McPendo
October 23, 2014, 12:01am
69
Re: Need some advice please!
OP, to answer your question it will take your boyfriend exactamously 225 days, 17 hours, 29 minutes and 41 seconds to achieve the level of financial stability that you desire…although what’s a good level for Pakistan may not be a good enough level for where you live. He says he’ll “change” after marriage? Why has he set marriage as the condition for change? As in …“no shadi then no change.” What if he was a smoker or a drinker or a gambler or a fornicator…would he still say, “Oh I’ll quit my detrimental habit after I get married. I choose ONLY to see the light after marriage and prior that I’ll just keep my eyes closed thankyouverymuch.” Having a job…a halal job…a good job…will make things easier for his parents and siblings. Or does the security and well-being of his immediate family matter LESS than that of yours OP? Surely his parents worry about his lack of progress and a job…or I’m guessing they do…and is that not a red flag for him to feel more motivated for his long-distance girlfriend than his own family? Shouldn’t it be the other way around…where when you see that a guy does RIGHT by his family and supports them, then you’ll have faith that he will also have the ehsaas for his responsibilities as a husband in the future?

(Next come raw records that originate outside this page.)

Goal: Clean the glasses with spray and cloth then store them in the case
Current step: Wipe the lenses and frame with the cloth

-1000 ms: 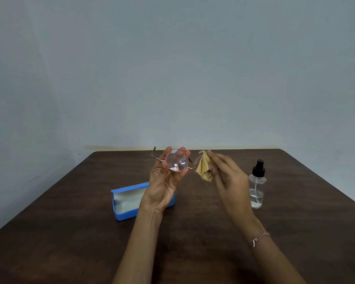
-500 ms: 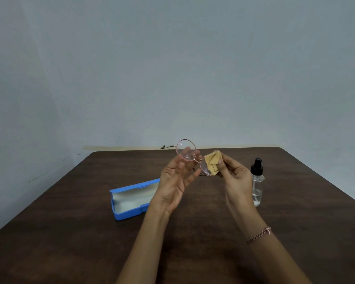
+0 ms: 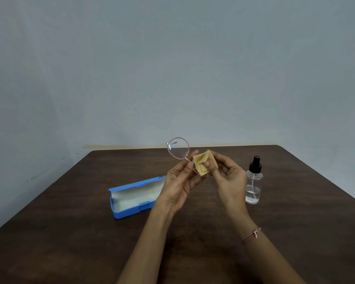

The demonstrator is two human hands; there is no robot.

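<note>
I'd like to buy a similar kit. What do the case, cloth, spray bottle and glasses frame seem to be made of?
Case: likely hard plastic, matte blue shell with pale lining.
Cloth: soft tan fabric, probably microfibre, folded, with zigzag edges.
Spray bottle: clear glass or plastic, cannot tell which; black pump cap.
Glasses: thin pinkish metal-looking rim, clear lenses.

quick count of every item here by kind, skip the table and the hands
glasses: 1
cloth: 1
spray bottle: 1
case: 1
bracelet: 1
total: 5
</note>
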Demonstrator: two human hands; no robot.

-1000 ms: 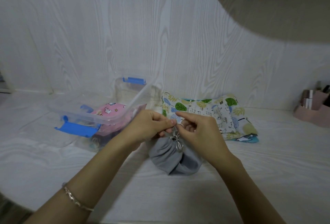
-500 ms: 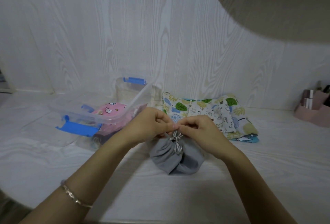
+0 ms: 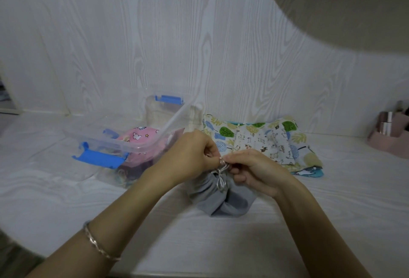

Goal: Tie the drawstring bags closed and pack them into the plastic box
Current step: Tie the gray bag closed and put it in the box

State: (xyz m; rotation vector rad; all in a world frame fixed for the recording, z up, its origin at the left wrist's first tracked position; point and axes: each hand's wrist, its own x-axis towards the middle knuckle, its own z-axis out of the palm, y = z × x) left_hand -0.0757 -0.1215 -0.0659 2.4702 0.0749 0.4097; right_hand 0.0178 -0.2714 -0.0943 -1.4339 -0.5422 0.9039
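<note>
A grey drawstring bag [image 3: 221,200] is sitting on the white table [image 3: 332,207] a little below the middle of the view, its mouth gathered tight and pointing up. Both hands are meeting over that mouth. The left hand [image 3: 190,156], coming in from seven o'clock, is curling its fingers and pinching the pale cord [image 3: 220,177] between thumb and forefinger. The right hand [image 3: 254,171], coming in from five o'clock, is pinching the same cord from the other side, its remaining fingers folded in against the top of the bag. The two sets of fingertips are almost touching, and loose ends of cord are hanging down the front of the grey cloth; whether the knot is finished is too small to tell.

At ten o'clock from the bag, a clear plastic box [image 3: 132,145] with blue latches is standing open just beside the left hand, and a pink printed bag [image 3: 139,136] is lying inside it on top of darker cloth. At one o'clock from the bag, a flat stack of patterned bags [image 3: 254,140], printed with leaves and small animals, is lying on the table just behind the right hand.

A thin bracelet [image 3: 99,246] is circling the left wrist. Far off at three o'clock a pink organiser [image 3: 389,140] is standing at the table's edge, and a white shelf [image 3: 343,12] is jutting in at one o'clock overhead
</note>
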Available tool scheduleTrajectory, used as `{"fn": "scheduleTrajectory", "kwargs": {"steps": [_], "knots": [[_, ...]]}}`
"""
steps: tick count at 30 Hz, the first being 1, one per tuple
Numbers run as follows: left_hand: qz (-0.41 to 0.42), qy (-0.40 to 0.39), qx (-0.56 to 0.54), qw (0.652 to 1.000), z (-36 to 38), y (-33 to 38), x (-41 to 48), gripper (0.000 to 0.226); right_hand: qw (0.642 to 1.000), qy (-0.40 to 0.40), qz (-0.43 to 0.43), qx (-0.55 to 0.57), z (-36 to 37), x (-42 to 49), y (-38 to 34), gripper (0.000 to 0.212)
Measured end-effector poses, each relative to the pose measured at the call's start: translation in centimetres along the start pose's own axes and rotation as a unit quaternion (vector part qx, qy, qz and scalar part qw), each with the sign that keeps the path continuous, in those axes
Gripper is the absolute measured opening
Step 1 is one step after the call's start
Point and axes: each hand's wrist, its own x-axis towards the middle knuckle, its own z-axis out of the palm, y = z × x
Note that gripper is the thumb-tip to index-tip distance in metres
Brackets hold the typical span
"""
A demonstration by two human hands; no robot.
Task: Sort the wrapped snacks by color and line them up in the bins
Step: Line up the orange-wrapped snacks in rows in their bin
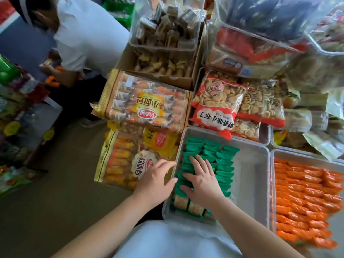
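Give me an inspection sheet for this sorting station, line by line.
Surface: bare floor at left; what the bins stand on is hidden.
Job's things: green snacks in rows fill the left of the middle bin; orange snacks in rows in the right bin.
Clutter: bread bags left of the bins, biscuit bags behind.
Hands: right hand flat on green snacks; left hand open at the middle bin's left rim.
Cables: nothing seen.
Surroundings: another person bends at far left.

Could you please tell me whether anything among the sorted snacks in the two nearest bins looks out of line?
Yes, slightly. In the clear plastic bin, the green wrapped snacks overlap in tidy rows, but a few near-end packets lie with pale labelled faces up, breaking the pattern. The orange wrapped snacks alongside look evenly lined.
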Motion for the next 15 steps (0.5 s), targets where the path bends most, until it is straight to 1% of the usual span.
{"fn": "scheduleTrajectory", "kwargs": {"steps": [2,3,6,8,12,15], "knots": [[-0.002,-0.009,-0.007,1.000,0.2,0.0,-0.5,0.057,1.000,-0.017,0.007,0.012,-0.2,0.0,-0.2,0.054],[-0.001,-0.011,-0.006,1.000,0.3,0.1,-0.7,0.059,1.000,-0.020,0.009,0.018,-0.3,0.0,-0.2,0.053],[-0.003,-0.011,-0.001,1.000,0.7,0.3,-1.6,0.062,0.999,-0.011,0.010,0.034,-0.5,0.0,-0.1,0.041],[-0.002,0.000,0.008,1.000,0.9,0.5,-2.1,0.062,0.999,-0.016,0.000,0.032,-0.4,0.0,-0.2,0.038],[0.035,0.020,0.103,0.994,1.5,1.3,-3.1,0.055,0.999,-0.007,-0.021,0.039,-0.6,-1.0,-0.1,0.034],[0.038,0.011,0.175,0.984,1.8,2.4,-3.3,0.049,0.997,-0.005,0.000,0.072,-1.8,-1.7,0.7,0.034]]}}
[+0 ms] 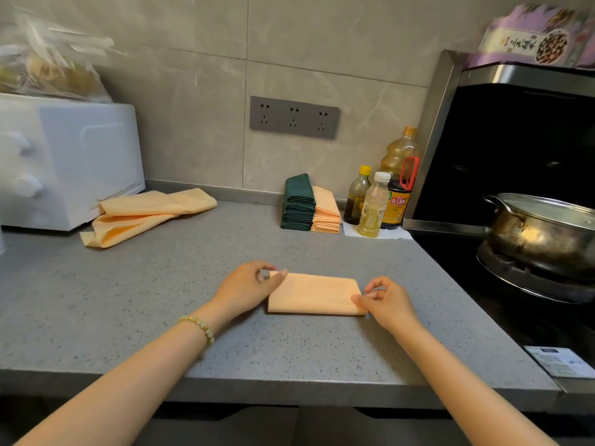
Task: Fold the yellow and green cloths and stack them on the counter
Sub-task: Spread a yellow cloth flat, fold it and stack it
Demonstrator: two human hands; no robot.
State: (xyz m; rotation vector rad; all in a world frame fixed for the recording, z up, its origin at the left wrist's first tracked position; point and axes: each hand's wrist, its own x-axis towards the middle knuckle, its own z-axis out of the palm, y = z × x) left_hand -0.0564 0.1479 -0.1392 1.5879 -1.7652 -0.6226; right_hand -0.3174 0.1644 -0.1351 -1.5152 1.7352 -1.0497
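Pinching folded yellow cloth (315,294) on table (128,300): left grip (251,284) at left end, right grip (386,299) at right corner.

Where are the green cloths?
In the head view, the green cloths sit folded in a pile at the back of the counter, right of the middle, beside the stack of yellow cloths and below the wall sockets.

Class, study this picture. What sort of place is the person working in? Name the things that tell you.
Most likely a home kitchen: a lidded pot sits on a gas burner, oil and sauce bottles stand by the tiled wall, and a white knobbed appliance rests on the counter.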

Ask yourself…do you TRULY TRULY respect him or do you just like how he makes you feel about yourself? Or do you feel some amount of contempt for him?
And McPendu, it kinda sounds like you’re giving a guilt trip. Dude, the equation between the OP and this guy is off. It’s not a healthy one. It kinda seems like she looks down on him, has some contempt for him. Is that a healthy foundation for a marriage? If this guy is jobless…then his first priority and motivation to get a good job should be for the people who live under the same roof as him…not some girlfriend on the other side of the world. He should be thinking, "I should first come through for my family…I should first fulfill the huqooq/rights of my family…Before contemplating fulfulling the rights of a wife. He should not be thinking, “I’ll change after marriage.” He should not be thinking “My change in character and willpower will depend on Op’s acceptance of my propsal.” He should be thinking I need to change for the better now…for the people in my life who are currently being affected by my unemployment MORE than my far-off girlfriend…as in my parents and siblings, etc etc. There are some key points of concern in this relationship equation that you are NOT looking at, Mcpendu. You’re looking at it from a more idealistic lens. A person is not enough for another human being. The closest that we come to receiving unconditional love is from our parents and even they cannot protect their children from the consequences of financial instability and a host of other things that can render them “baybass.” Pendu, you cannot protect someone from everything; you can’t…that’s a sweet thought but too idealistic.
Yeah I’m an Idealist, I always see things differently. You know who else was an Idealist? The man who looked at the moon and said that he would walk upon it and he did. Who else was an Idealist? The person who fell in the sea and sought to breathe in it. I guess I’m an Idealist. I dream bigger than just what’s on your W-2. But just how I am… I wasn’t trying to give a guilt trip, I was trying to have OP have a different view on this from the purely materialistic loveless approach everyone else was given. And I’ve explained it to her to stick to her decision. I shouldn’t have posted my side of the story.